# YOUR ASSIGNMENT
From the entries below, return every line that includes the word "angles".

# RECORDS FOR THIS EXERCISE
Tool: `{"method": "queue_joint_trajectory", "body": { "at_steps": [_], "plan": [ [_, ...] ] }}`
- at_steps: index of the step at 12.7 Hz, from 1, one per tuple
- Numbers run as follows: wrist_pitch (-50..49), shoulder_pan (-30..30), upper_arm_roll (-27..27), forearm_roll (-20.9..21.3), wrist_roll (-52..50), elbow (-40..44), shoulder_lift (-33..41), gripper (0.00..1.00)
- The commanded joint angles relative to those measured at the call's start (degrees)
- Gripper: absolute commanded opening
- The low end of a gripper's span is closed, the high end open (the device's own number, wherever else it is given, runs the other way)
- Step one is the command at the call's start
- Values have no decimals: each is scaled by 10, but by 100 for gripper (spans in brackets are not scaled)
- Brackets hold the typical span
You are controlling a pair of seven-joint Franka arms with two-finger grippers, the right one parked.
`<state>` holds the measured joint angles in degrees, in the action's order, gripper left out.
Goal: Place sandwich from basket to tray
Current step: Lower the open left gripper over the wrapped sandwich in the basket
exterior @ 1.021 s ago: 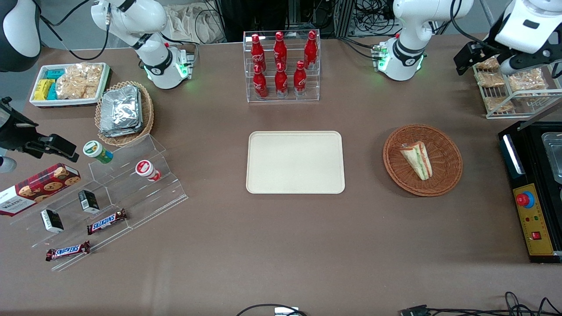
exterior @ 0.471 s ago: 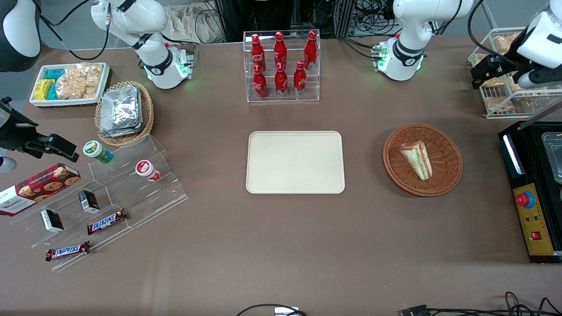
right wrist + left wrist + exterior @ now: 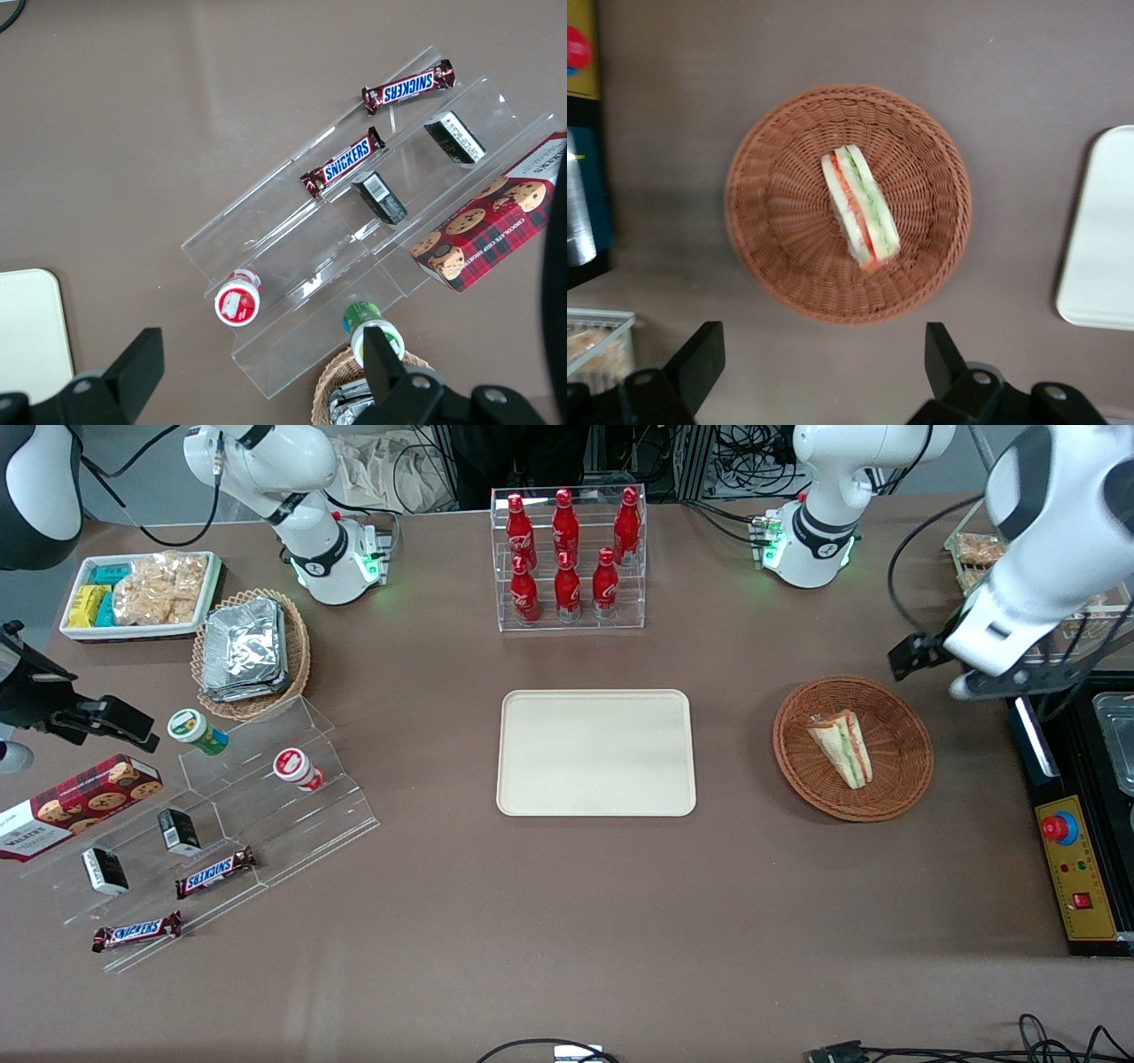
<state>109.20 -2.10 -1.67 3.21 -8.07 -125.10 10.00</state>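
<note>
The sandwich, a white-bread wedge with green and red filling, lies in the round reddish-brown basket. The cream tray lies flat beside the basket, toward the parked arm's end, with nothing on it. My gripper hangs high in the air just off the basket's rim, toward the working arm's end and a little farther from the front camera. Its fingers stand wide apart and open, with only bare table between them.
A black machine with a red button stands beside the basket at the working arm's end. A wire rack of snack packs stands farther back. A clear rack of red bottles stands farther from the camera than the tray.
The working arm has swung from over the wire rack toward the basket, coming nearer the front camera. Sandwich, basket and tray have not moved.
</note>
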Motion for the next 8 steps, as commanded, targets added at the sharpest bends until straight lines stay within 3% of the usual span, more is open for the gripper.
{"method": "queue_joint_trajectory", "body": {
  "at_steps": [1,6,8],
  "plan": [
    [66,3,15,-14,2,-5,-86,100],
    [154,2,15,-16,-89,-21,-182,99],
    [226,1,15,-16,-99,-70,-189,99]
  ]
}}
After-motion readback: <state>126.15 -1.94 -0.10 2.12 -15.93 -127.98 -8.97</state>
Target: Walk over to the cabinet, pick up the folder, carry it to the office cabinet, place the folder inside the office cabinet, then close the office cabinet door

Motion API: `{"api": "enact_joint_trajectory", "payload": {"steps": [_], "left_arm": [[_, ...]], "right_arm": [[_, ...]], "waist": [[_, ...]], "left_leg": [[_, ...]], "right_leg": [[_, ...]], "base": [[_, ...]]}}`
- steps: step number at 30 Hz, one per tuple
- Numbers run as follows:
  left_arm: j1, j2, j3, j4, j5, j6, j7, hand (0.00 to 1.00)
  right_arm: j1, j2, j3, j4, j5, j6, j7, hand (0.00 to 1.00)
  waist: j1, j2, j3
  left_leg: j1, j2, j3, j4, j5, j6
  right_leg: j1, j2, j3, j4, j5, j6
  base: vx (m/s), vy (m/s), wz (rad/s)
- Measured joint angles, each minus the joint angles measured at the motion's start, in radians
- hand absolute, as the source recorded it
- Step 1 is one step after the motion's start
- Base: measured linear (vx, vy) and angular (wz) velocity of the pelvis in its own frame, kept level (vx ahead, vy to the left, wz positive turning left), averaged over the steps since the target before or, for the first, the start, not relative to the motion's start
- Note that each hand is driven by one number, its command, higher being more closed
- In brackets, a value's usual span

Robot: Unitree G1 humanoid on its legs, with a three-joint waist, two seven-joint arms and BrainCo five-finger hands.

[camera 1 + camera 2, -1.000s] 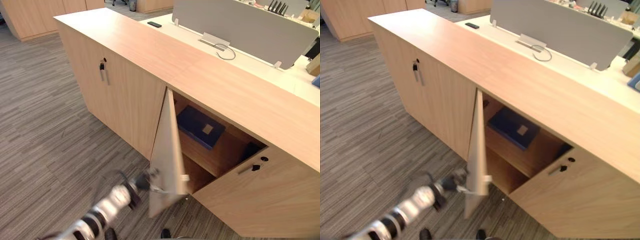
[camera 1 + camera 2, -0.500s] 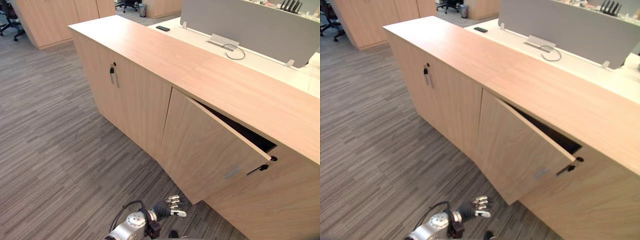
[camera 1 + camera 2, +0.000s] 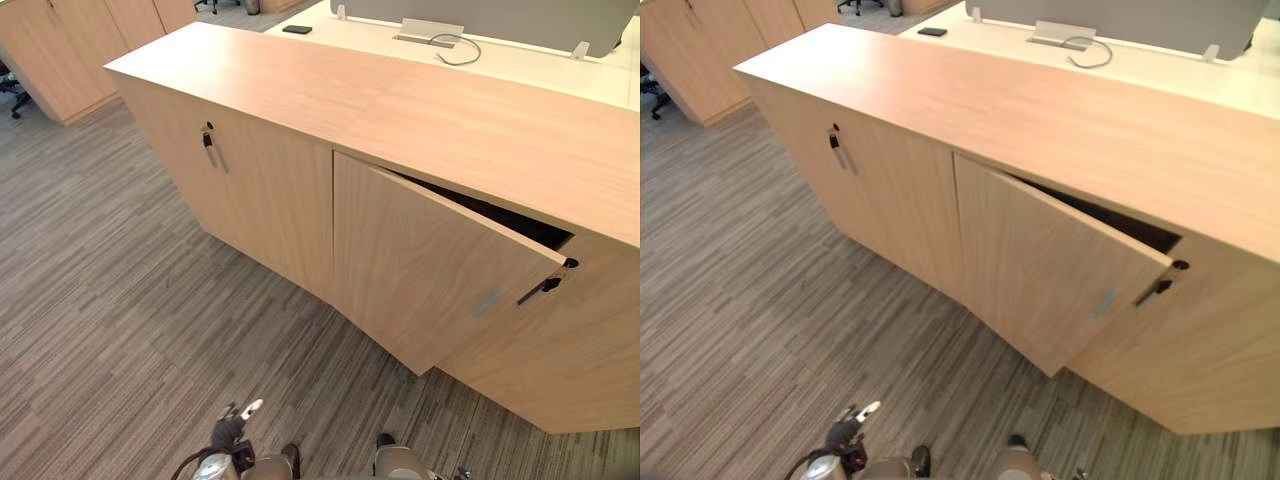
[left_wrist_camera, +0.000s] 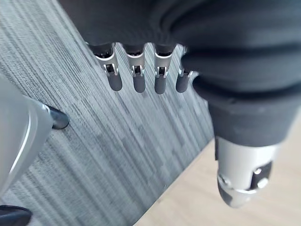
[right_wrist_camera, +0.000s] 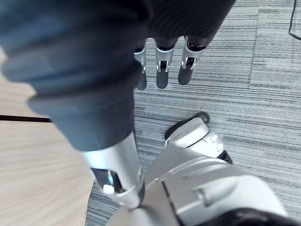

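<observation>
The office cabinet [image 3: 400,100] is a long, low unit in light wood. Its right-hand door [image 3: 430,270] stands ajar by a narrow wedge, with a dark gap [image 3: 500,215] behind its top edge. The door's free edge lies close to the small dark handle [image 3: 545,285] of the neighbouring door. The folder is hidden behind the door. My left hand [image 3: 230,428] hangs low over the carpet, well short of the door; its fingers [image 4: 139,82] are straight and hold nothing. My right hand [image 5: 161,77] points down at the floor, fingers straight and empty.
The cabinet's left door [image 3: 260,200] is closed, with a key and a handle [image 3: 209,148]. Behind the cabinet is a white desk with a phone [image 3: 296,29] and a cable [image 3: 455,50]. More wooden cabinets [image 3: 60,50] stand far left. Striped grey carpet [image 3: 120,330] lies before the cabinet.
The door has swung from wide open to almost closed, hiding the blue folder. My left hand has left the door's edge and dropped back. The camera has shifted.
</observation>
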Motion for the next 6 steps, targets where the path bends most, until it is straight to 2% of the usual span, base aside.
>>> {"api": "enact_joint_trajectory", "payload": {"steps": [1, 3, 6], "left_arm": [[0.020, -0.014, 0.071, 0.018, -0.037, -0.005, -0.001, 0.00], [0.048, -0.033, 0.133, 0.046, -0.066, -0.003, -0.020, 0.00], [0.064, -0.029, 0.167, 0.079, -0.057, -0.003, -0.068, 0.00]], "right_arm": [[0.000, 0.000, 0.019, 0.000, 0.000, 0.000, -0.006, 0.00], [-0.001, 0.001, 0.057, 0.001, 0.001, -0.001, -0.008, 0.00], [0.005, 0.007, 0.078, 0.003, 0.012, -0.003, 0.009, 0.00]], "waist": [[0.005, -0.007, -0.003], [0.011, -0.018, -0.032], [0.017, -0.032, -0.063]], "left_leg": [[0.028, 0.013, 0.016, -0.012, -0.005, 0.014], [0.055, 0.034, 0.042, -0.043, 0.004, 0.028], [0.111, 0.043, 0.063, -0.115, 0.026, 0.051]], "right_leg": [[0.026, 0.012, 0.011, -0.031, 0.010, 0.001], [0.044, 0.027, 0.031, -0.092, 0.038, 0.000], [0.087, 0.031, 0.035, -0.158, 0.063, -0.004]], "base": [[0.14, 0.046, -0.40], [0.21, 0.038, -0.54], [0.20, 0.010, -0.31]]}}
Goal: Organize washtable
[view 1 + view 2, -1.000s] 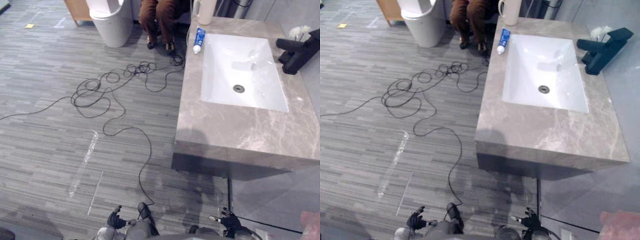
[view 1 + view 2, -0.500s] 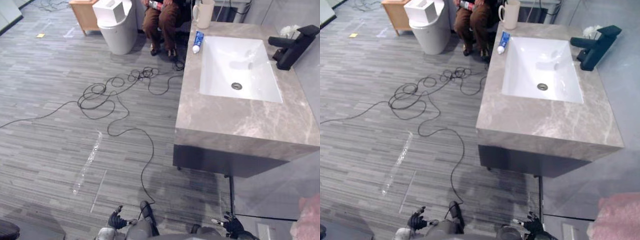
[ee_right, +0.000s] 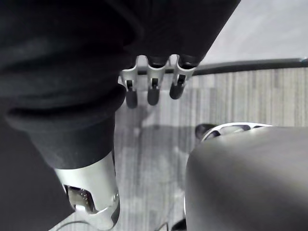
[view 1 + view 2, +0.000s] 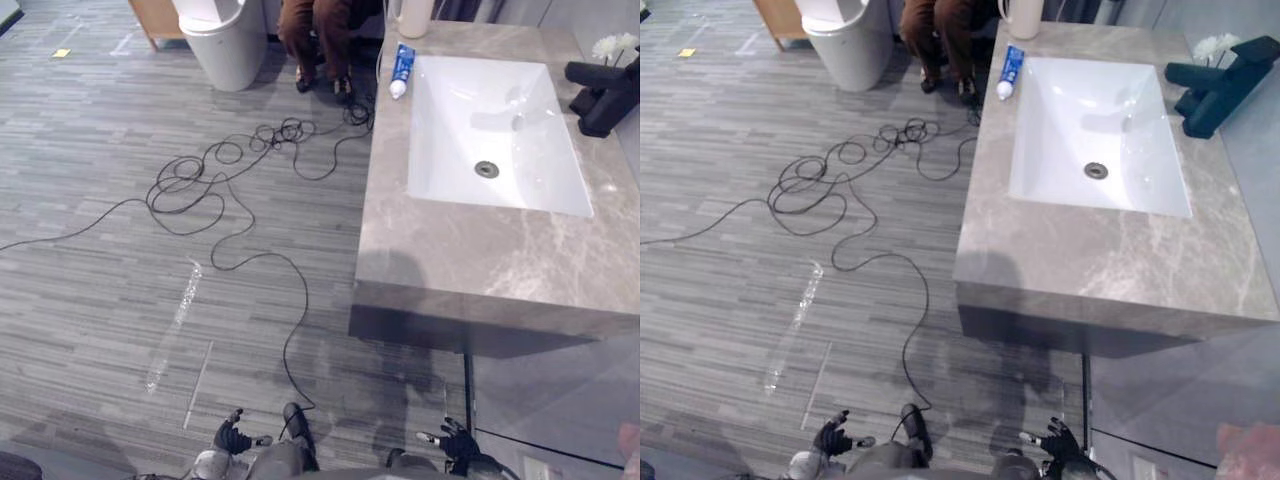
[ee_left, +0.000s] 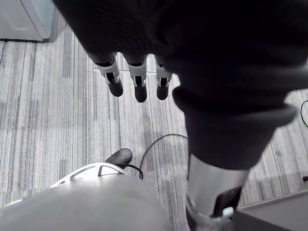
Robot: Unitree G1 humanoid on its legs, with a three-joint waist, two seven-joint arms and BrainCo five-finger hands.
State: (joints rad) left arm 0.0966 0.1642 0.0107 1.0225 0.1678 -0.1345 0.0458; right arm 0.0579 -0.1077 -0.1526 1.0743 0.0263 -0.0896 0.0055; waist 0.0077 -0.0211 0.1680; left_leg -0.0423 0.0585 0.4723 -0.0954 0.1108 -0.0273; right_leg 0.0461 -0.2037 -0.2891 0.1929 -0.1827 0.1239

# WRITTEN RESPONSE
- The commanded joint angles relative to those measured at the call's start (degrees)
`<state>` holds the measured joint angles in degrees, in the action's order, gripper left out.
- Measured joint angles, each minus the joint angles measured at the motion's start, in radians

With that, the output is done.